Moreover, identification of the genetic etiology has yet to translate into targeted therapy. We have developed a
mouse model of the KCNQ3 GoF Disorder with a robust electroclinical phenotypes (frequent spike-wave
discharges and lowered electroconvulsive threshold) with relevance to the human condition. We now propose
the development of an innovative and versatile conditional version of this model to grant us control over
expression of the GoF mutant allele thereby permitting cellular and temporal dissection of the KCNQ3 GoF
Disorder. This mouse includes a floxed stop cassette for Cre recombinase mediated activation. In addition, the
GoF allele, (with an IRES-eGFP reporter) will be flanked by frt sites to permit Flpo recombinase mediated
deactivation. Using this tool to sequentially turn on and then off the GoF mutant channel with spatial and temporal
control, we will begin to dissect out (Aim 1. Cellular dissection) which neuronal populations are responsible for
the electroclinical phenotypes and (Aim 2. Temporal dissection) whether there are limited temporal windows for
preventing or reversing these phenotypes. We will begin these investigations with a pair of experiments that test
different aspects of the mouse design. In Aim 1, we will selectively activate the mutant allele in 1) inhibitory
neurons using a Gad2-IRES-Cre knock-in driver line, or in 2) excitatory neurons using an Emx-IRES-Cre knock-
in driver line, to ask if expression of the GoF allele in either broad neuronal subgroup is sufficient to reproduce
the robust electroclinical phenotypes observed in the constitutive GoF mutant mouse.
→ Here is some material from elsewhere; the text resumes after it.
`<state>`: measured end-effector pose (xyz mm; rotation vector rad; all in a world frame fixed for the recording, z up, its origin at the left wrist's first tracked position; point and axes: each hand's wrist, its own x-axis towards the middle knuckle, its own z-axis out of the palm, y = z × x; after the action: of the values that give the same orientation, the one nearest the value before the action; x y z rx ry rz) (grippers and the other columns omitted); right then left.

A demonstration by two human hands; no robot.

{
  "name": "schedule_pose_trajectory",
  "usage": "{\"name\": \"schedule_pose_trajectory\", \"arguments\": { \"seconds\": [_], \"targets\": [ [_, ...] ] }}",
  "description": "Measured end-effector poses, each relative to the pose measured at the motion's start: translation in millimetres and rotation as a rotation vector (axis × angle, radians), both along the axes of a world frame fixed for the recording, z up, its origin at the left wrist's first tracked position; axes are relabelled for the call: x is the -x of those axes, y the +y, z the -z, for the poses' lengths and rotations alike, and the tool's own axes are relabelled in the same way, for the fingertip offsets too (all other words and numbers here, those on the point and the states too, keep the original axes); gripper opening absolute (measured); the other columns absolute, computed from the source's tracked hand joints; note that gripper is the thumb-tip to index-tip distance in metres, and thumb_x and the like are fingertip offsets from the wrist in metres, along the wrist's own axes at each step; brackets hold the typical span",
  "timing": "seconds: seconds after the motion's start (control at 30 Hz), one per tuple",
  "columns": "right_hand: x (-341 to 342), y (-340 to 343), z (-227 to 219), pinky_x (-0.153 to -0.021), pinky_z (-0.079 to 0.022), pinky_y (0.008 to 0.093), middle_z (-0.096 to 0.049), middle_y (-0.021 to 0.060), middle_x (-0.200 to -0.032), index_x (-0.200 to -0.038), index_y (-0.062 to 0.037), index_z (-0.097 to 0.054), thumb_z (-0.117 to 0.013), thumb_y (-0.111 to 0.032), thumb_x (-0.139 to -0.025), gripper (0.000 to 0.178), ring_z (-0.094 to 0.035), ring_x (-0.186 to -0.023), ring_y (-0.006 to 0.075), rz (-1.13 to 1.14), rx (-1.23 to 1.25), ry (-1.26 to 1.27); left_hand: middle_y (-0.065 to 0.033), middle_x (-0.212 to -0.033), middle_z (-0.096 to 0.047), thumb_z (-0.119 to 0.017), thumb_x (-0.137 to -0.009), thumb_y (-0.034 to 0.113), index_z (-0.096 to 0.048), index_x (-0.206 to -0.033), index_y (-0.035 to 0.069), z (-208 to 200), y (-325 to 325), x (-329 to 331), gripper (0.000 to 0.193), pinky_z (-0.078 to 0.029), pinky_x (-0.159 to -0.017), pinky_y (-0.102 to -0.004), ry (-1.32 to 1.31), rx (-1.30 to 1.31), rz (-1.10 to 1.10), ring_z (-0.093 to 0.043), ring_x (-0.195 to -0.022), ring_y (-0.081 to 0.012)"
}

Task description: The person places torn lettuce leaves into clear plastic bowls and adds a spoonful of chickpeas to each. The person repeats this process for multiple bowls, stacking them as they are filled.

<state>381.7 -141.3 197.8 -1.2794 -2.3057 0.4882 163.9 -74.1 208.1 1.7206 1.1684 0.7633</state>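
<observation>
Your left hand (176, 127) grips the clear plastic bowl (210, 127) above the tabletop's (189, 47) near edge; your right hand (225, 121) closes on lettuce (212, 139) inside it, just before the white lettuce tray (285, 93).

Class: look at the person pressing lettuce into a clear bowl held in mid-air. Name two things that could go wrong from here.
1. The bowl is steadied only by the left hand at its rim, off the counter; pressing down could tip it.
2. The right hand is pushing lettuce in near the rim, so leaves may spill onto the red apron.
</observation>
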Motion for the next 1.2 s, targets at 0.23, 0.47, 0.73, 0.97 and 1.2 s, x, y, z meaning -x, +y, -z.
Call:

In Aim 2, we will use an
inducible Flpo driver line, R26FlpoER, to examine the reversibility of the SWD phenotype. These experiments
represent only the introductory forays into the kind of genetic interrogations this conditional model will afford.
This genetic work is part of a larger program investigating the KCNQ3 GoF disorder, including extensive
electrophysiological investigations of the underlying physiology of impacted circuits and neurons. Pairing these
tools will advance our understanding and inform translational approaches to treatment.

## Key facts

- **NIH application ID:** 10591921
- **Project number:** 1R03NS127038-01A1
- **Recipient organization:** COLUMBIA UNIVERSITY HEALTH SCIENCES
- **Principal Investigator:** TRISTAN T SANDS
- **Activity code:** R03 (R01, R21, SBIR, etc.)
- **Funding institute:** NIH
- **Fiscal year:** 2022
- **Award amount:** $164,500
- **Award type:** 1
- **Project period:** 2022-09-15 → 2024-08-31

## Primary source

NIH RePORTER: https://reporter.nih.gov/project-details/10591921

## Citation

> US National Institutes of Health, RePORTER application 10591921, Cellular and Temporal Dissection of KCNQ3 Gain-of-Function Disorder (1R03NS127038-01A1). Retrieved via AI Analytics 2026-05-27 from https://api.ai-analytics.org/grant/nih/10591921. Licensed CC0.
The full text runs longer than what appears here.